So, "Awesome Code of the Week"? Yeah, I think you'll agree after this blog post. Let's just say if there was an award for this, I'd take the cake - AND the cake pan.
So what is it? Well, its simply generating PDF reports and emailing them. Woooaah, how cool is that? Not really on its own, however its very cool in the whole process that I'm doing to generate those PDF reports.
Our company, over the past several years, have been developing and perfecting a ASP based application for one of our clients. In it, we have built a custom reporting engine that takes XML spit out from SQL Server, translates it into managable XML via another XML translation process, then formats it using XSLT. This process, cool indeedy, was a beast to bring into the .NET world.
One report is generated all the time, printed / and or saved directly from the browser. A new request came across to take this report and have selection of multiple different parameters to generate X number of reports, and be delivered to the user. For instance, you select 3 items from Item A, 4 items from Item B. The user wants reports for all the combinations, so in this instance we have 12 reporrts that are generated. The current report, as-is, cannot handle this, and would take a lot to modify.
Back in June of this year, we decided that the users would come to a new ASP.NET application (under the realm of the ASP application), make their selections, and a PDF will be created while the users waited.
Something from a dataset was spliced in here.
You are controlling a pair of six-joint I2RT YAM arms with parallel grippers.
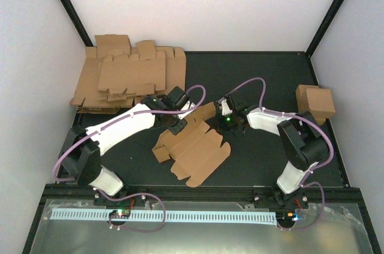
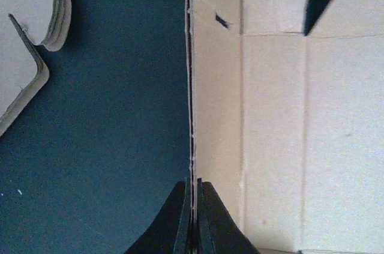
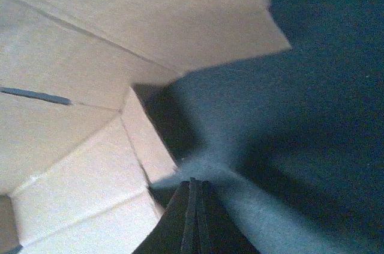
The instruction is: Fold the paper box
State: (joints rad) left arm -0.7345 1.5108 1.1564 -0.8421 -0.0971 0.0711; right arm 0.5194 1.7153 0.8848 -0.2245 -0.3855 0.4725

As time went on, we realized that some of these combinations (upwards into the 100s) could take a long time to process.
As such, we had to come up with a new way of handling it. I realized at that point, that it may be best to spawn a new thread, let the user see that the request has been submitted, and then process the reports in the background. Ultimately, it would email the user the PDF report once finished. All was well, and a tremendous time was estimated.
This week, I sat out to start this project, I didn't want it to become a daunting task, and then it hit me (or a lightbulb actually turned on in my head (which is very odd (and scary) since who wants a lightbulb in your head)). I realized that the easiest solution was to call the ASP report for each combination, creating the PDF on the fly.
So, there I sat, figuring out how to use WebRequest and WebResponse to POST and retrieve the HTML from the page. Success! I was able to post my different parameters in the format the underlying ASP page knew about, cool.
Next step, creating that pesky PDF file. I ran across several different PDF components, and WebSupergoo provided ABCPdf for .NET that would allow me to stick the HTML into a page, and continue on.
Last steps, zipping up the file and emailing. Now, here's where the tricky part came, not due to complexity of zipping the file, but due to how VB.NET handles declarazations of arrays. Boy, it was pain to figure out that in VB.NET, when you declare an array, you're actually setting the upper bounds of the array, not the size. After about 30 min, I finally figured that out (which is why I like C# so much), things started working again. I used #zipLib to do my zip compression, and all was well. The email got the attachment and was sent out...simple as pie.
Now, this subject is super tricky in our development environment at work, due to the fact that our development server is a Pentium II 333Mhz with 256MB of RAM. Can you say screeching fast? Well, you couldn't on this machine (we really need new hardware). Anyway, as of the writing of this blog post, I started a combination that will generate roughly 6045 reports, which (if I did the math correct for our dev server with 30 reports for 15 min), its going to take about 50 hours to complete. Wow, is right...do I need to say that we need newer hardware?
The Cool Factor
So, what's cool about this? Well, I'm using an ASP.NET application that spawns a thread to POST a webpage to an ASP application, retrieve its HTML, stick it in a PDF, zip that PDF up, and email it to the user. How fricking cool is that.